▶ **Description of the task**:
Write out each line of the entries below that holds the word "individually".

▶ **Input records**:
[Start of section]

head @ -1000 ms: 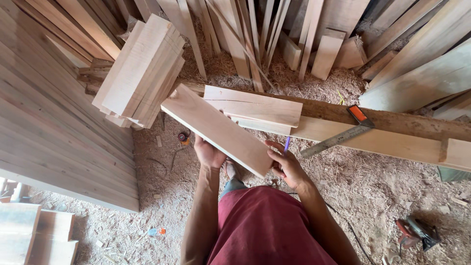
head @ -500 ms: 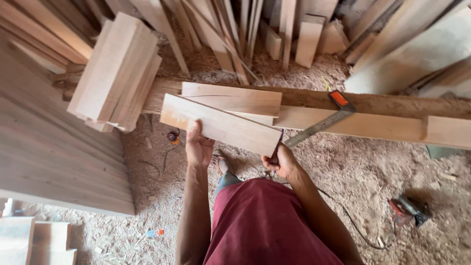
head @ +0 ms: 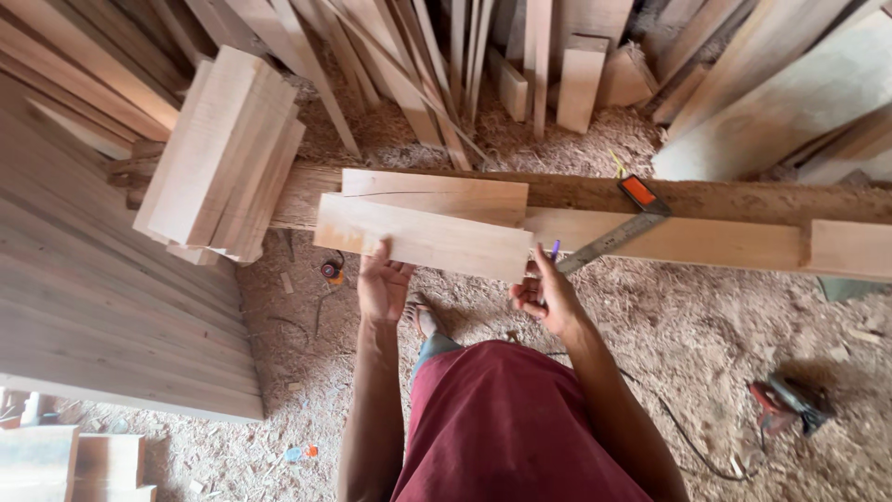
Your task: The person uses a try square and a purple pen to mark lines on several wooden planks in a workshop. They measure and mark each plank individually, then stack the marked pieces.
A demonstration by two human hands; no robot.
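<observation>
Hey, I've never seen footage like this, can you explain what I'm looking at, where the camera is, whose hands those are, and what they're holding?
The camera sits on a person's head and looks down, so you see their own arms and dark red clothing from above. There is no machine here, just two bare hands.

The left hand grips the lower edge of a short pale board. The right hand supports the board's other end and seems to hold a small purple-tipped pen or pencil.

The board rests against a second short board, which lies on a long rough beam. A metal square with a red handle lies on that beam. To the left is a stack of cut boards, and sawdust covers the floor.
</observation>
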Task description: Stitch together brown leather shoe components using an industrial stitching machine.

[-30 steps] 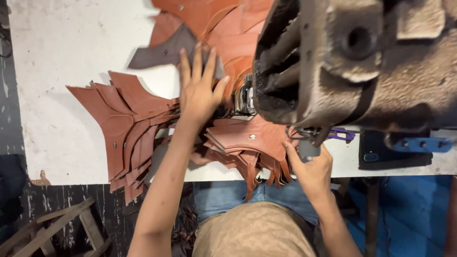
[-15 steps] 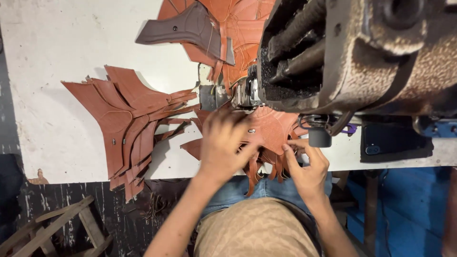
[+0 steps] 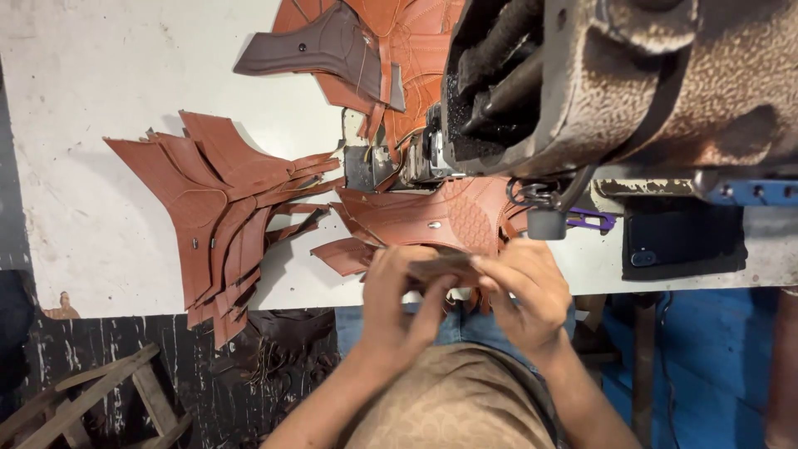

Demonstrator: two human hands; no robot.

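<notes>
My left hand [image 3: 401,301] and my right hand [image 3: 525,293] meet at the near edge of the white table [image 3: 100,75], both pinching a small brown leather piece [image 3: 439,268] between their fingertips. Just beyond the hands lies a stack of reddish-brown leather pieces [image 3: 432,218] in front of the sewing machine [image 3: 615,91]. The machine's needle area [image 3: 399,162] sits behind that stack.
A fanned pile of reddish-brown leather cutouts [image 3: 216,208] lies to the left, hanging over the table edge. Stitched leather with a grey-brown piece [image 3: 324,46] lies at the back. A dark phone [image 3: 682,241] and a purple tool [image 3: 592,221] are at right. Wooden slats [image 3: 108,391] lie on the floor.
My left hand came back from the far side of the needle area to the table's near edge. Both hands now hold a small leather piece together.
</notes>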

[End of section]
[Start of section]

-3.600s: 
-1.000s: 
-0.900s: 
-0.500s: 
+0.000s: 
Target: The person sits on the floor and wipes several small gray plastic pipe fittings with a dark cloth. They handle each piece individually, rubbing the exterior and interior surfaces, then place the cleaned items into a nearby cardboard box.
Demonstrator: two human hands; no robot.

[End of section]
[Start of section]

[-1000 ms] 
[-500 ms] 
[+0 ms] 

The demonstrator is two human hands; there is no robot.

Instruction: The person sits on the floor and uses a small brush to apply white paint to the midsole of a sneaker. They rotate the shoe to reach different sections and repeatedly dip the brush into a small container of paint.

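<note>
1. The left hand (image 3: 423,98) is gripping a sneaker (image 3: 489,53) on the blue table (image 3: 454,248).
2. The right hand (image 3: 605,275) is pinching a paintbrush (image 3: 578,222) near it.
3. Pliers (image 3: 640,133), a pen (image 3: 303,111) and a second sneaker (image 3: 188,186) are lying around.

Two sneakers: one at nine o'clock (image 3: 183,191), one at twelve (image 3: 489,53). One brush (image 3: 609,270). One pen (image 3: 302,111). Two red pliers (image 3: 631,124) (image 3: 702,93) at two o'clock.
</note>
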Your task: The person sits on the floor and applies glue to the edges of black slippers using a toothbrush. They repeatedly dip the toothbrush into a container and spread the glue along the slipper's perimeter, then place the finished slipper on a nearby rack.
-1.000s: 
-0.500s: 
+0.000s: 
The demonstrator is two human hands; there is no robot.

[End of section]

▶ **Answer to the problem**:
Your task: The person uses a try square and a purple pen to mark lines on several wooden planks in a workshop. They measure and mark each plank individually, then stack the marked pieces.
Target: The person sits on the floor and wipes several small gray plastic pipe fittings with a dark cloth. They handle each piece individually, rubbing the exterior and interior surfaces, then place the cleaned items into a nearby cardboard box.

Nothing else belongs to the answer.